Sekiranya, Apakah tidak baik bila harus ada " Lembaga" kerukunan ummat beragama" dari pusat sampai ke akar bawah di Desa, buat semua agama, bekerja mengatasi menasihati ummatnya "yang nakal" dan kepentingan lainnya. Jadi tiap tiap agama harus punya " lembaga kerukunan  ummat beragama", sampai desa. Islam umpamanya, harus punya lembaga kerukunan ummat beragama Islam dari segala aliran dan pecahannya. Gunanya bermusyawaroh bukan menang-menangan, bila terjadi masalah diintern Islam , lembaganya mengutamakan kedamaian dan kerukunan, tidak menjelekkan, saling maaf memaafkan, menjauhkan sikap dari intoleransi dan sara.
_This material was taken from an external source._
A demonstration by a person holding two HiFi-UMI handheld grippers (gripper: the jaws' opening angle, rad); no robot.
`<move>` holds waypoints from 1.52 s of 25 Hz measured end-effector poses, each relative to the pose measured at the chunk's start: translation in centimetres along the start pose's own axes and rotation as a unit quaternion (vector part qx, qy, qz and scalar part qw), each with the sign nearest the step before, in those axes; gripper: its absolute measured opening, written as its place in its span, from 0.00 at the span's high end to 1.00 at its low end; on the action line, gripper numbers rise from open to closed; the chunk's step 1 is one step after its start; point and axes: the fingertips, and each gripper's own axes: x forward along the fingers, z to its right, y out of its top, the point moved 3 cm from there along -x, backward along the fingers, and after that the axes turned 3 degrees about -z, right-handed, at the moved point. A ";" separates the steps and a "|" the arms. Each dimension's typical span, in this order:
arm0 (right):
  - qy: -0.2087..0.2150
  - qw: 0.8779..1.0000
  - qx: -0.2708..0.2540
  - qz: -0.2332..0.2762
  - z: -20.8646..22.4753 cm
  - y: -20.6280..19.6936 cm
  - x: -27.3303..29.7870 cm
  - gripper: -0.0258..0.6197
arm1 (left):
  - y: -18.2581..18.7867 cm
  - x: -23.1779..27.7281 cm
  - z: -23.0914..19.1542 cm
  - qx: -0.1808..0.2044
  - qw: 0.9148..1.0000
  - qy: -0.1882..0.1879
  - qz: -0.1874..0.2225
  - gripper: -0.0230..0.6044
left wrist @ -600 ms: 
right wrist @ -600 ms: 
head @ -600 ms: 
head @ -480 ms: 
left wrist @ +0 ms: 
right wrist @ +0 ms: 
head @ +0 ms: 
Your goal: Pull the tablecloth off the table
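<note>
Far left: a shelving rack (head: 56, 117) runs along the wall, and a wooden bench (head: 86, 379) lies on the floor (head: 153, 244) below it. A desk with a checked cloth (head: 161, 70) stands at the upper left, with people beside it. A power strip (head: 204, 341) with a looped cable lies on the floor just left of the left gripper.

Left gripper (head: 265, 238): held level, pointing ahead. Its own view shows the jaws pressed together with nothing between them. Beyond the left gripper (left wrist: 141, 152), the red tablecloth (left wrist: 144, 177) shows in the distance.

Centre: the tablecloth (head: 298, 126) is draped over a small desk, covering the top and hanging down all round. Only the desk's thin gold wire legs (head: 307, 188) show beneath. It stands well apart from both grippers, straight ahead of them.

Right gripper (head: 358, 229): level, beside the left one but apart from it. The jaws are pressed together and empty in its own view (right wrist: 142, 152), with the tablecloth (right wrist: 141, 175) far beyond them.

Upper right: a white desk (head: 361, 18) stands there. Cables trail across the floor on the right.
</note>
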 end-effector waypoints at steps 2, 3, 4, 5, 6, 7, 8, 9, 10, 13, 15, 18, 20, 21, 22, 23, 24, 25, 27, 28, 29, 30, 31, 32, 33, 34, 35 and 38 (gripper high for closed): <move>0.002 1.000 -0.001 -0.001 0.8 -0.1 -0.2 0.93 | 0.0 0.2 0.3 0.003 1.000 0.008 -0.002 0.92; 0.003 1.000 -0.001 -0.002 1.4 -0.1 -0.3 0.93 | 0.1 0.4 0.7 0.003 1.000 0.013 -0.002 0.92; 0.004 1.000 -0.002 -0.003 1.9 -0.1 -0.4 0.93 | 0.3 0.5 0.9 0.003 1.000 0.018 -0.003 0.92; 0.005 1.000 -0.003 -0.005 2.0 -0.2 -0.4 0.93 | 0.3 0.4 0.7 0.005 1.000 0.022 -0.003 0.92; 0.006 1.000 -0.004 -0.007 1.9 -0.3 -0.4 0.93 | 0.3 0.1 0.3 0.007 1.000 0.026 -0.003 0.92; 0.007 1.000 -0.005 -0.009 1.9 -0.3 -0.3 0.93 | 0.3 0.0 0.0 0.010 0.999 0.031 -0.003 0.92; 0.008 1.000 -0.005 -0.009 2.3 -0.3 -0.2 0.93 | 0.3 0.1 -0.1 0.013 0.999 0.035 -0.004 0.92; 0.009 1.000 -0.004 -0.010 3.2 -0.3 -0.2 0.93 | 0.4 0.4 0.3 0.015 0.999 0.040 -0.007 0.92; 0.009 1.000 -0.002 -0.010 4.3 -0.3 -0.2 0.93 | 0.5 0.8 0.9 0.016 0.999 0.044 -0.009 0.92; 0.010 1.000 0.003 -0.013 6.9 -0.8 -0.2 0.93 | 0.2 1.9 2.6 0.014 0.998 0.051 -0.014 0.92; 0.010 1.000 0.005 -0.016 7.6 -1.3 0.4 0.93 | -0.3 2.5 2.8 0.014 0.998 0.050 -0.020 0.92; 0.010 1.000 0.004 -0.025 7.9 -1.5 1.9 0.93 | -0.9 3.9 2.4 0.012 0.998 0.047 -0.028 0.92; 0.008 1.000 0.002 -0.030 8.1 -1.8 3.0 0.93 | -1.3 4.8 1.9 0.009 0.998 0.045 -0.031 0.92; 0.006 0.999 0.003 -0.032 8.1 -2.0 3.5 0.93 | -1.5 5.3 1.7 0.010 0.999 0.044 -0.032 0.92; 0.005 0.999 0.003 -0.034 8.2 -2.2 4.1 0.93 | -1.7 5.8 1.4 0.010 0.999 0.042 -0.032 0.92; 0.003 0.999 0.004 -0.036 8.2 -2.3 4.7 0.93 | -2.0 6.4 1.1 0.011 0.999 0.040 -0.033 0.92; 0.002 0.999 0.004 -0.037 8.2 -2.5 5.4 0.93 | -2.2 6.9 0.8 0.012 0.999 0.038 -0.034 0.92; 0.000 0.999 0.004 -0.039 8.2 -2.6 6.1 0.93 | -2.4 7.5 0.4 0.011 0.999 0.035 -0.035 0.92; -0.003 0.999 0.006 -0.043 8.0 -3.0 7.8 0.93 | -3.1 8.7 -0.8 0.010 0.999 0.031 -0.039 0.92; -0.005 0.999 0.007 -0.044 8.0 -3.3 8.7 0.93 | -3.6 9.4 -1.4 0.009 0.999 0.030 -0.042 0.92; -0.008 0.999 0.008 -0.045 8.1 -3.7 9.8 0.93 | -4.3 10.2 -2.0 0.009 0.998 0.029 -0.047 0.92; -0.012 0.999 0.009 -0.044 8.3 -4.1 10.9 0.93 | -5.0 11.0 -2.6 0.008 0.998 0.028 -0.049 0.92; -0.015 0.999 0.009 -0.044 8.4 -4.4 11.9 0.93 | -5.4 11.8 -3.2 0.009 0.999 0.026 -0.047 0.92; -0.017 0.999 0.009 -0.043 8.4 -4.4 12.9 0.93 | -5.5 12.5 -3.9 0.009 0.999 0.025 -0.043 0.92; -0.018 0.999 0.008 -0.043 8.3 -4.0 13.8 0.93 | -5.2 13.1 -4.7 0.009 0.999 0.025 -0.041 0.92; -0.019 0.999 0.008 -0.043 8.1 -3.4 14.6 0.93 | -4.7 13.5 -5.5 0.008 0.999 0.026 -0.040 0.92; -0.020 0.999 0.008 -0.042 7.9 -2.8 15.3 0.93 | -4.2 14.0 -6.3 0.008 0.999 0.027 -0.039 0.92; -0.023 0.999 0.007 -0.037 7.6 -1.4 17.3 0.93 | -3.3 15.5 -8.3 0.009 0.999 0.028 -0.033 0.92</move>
Itu pasti ulahnya seorang, membawa bawa yang lain. Kemudian untuk" lintas agama" kita buat "Dewan kerukunan ummat beragama", sampai ke desa.  Dalam musyawaroh , yang dicari damai dan rukunnya, bukan ngotot-ngototan. Agar sesama warga bangsa dapat hidup berdampingan buat persatuan bangsa, dan membangun bangsa sampai anak turun bangsa bisa hidup senang dan rukun. Jangan saling fitnah, jangan provokatif, jangan sangka jelek. Masing-masing pemuka agama dan segala alirannya mengurus ummatnya, agar ibadah dengan tenang syukur bisa ibadah dengan baik bahkan dilindungi oleh negara. Jadi tidak ada warga bangsa umpama mengaku Islam , tidak tersentuh oleh pembinaan agama cara benar oleh pemukanya.  Tidak ada warga yang " liar tak terbina", sesuai keyakinannya; siapapun dia orang biasa sampai orang "luar biasa".
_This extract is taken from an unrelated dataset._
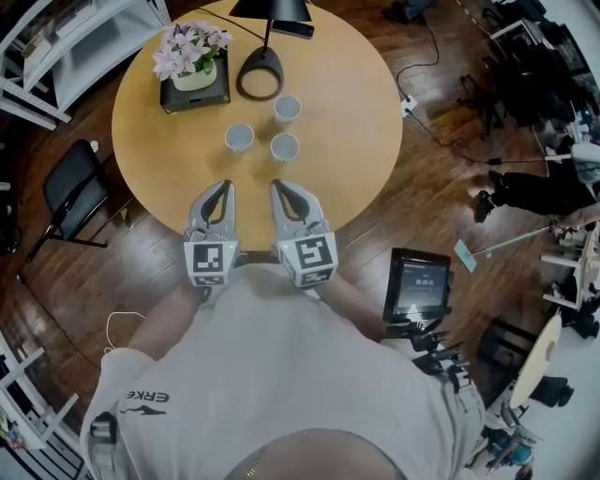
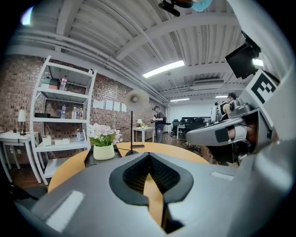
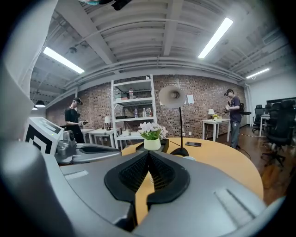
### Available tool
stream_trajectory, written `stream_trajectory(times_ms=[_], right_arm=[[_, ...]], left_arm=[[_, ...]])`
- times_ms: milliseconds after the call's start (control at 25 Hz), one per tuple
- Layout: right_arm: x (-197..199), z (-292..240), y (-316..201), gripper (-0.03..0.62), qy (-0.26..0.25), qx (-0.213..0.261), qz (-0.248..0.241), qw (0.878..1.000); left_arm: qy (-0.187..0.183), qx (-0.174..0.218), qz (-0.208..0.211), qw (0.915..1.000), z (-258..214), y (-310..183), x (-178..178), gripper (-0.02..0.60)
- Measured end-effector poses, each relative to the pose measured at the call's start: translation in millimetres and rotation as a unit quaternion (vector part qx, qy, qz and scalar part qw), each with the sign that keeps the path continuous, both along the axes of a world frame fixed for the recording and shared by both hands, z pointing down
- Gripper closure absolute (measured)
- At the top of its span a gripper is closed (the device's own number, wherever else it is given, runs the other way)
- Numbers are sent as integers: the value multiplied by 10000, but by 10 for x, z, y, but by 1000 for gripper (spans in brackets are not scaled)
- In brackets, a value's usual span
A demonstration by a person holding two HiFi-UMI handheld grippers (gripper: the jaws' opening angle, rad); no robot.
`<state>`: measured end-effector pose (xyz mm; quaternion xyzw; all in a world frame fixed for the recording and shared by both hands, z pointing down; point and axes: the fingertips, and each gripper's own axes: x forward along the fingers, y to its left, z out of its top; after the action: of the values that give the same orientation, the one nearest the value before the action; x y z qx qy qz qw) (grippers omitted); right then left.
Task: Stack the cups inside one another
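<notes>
In the head view, a round wooden table [image 1: 356,112] is seen from above. Three pale cups stand apart near its middle, none nested: the left cup [image 1: 239,138], the far cup [image 1: 287,110] and the right cup [image 1: 284,147]. Farther back on the table, a flower pot [image 1: 195,73] is set on a dark tray, with a black lamp base [image 1: 260,81] just to its right and a phone [image 1: 293,29] at the far edge. The left gripper [image 1: 223,190] and the right gripper [image 1: 279,190] are held side by side over the near edge of the table, pointed at the cups but well short of them. A black chair [image 1: 70,186] stands on the floor to the left.

In the left gripper view, the jaws are seen pressed together at the tips, and nothing is held between them. Beyond them the flower pot [image 2: 103,151] and a white shelf unit [image 2: 60,115] are seen to the left, while the right gripper [image 2: 222,134] shows on the right. No cup can be made out here.

In the right gripper view, the jaws are likewise closed tip to tip and empty. The flower pot [image 3: 152,143], the lamp stem [image 3: 181,129] and the phone [image 3: 193,144] are seen on the table beyond. A pale rim, apparently of a cup, just shows over the right jaw. The left gripper [image 3: 81,150] shows at the left.
</notes>
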<state>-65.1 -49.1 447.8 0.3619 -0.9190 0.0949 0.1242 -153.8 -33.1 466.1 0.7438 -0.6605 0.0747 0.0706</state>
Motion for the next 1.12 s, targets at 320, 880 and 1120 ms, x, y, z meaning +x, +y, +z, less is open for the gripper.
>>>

Kita ditakdirkan memang berbeda, jangan menyalahkan "cara" orang yang memang berbeda. Jangan dibanding bandingkan pasti beda. Urusan "mana yang benar", nanti ( !) urusan masing-masing disisi Allah. Nasihati ummat masing masing agat taat beribadah pada Allah dan RasulNya, jangan sampai melanggar apalagi murtad.
Oknum yang melanggar aturan agamanya apalagi murtad, dan pindah keyakinan yang lain, silakan saja. Tapi jangan menjelek jelekkan atau menjadi provokator mengajak  untuk memusuhi agama atau keyakinan sebelumnya atau yang lain. Disini perlu kearifan pemuka agama masing-masing.Jadi apabila terjadi kechilapan, pemukanya mengajak ummatnya rukun cari solusinya, bukan permusuhan, islah, mengutamakan saling maaf dan sayang menyayangi sesama bangsa, baik itu suatu agama atau keyakinan maupun lintas agama. Hidayah itu milik Allah. Manusia tidak bisa memberi hidayah walau kepada orang yang dia cintai. Allah lah yang memberi hidayah kepada orang yang Allah kehendaki ( Alquran)
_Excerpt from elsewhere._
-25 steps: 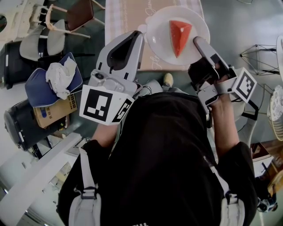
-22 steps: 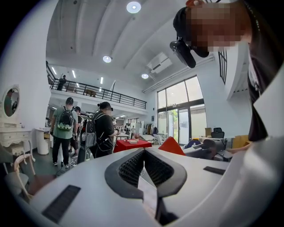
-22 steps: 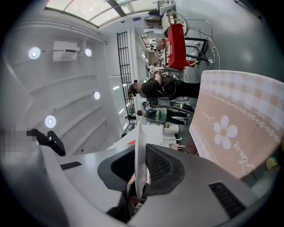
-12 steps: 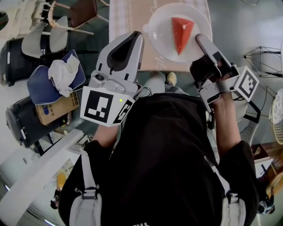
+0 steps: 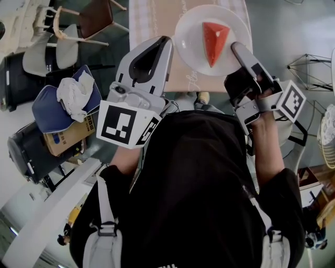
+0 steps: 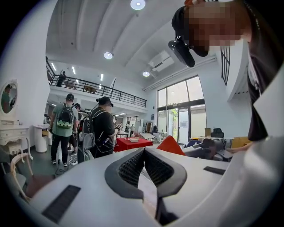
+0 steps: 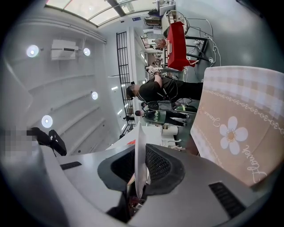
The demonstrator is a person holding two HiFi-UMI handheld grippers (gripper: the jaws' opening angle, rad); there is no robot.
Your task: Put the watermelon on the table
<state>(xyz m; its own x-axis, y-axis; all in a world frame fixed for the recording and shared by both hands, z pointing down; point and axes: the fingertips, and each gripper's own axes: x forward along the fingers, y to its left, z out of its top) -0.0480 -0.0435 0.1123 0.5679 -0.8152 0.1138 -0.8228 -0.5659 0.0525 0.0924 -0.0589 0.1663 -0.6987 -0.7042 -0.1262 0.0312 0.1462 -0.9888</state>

Pak Jokowi itu satu lagi bahan bapak. Rakyat sangat tidak tentram diperlakukan tidak adil oleh warga sendiri yang kebetulan jadi " pejabat tingkat bawah, merasa paling benar, paling kuasa di akar bawah".
Semoga bisa jadi bahan pertimbangan. Semoga Allah Swt selalu membimbing kita dijalan kebenaran.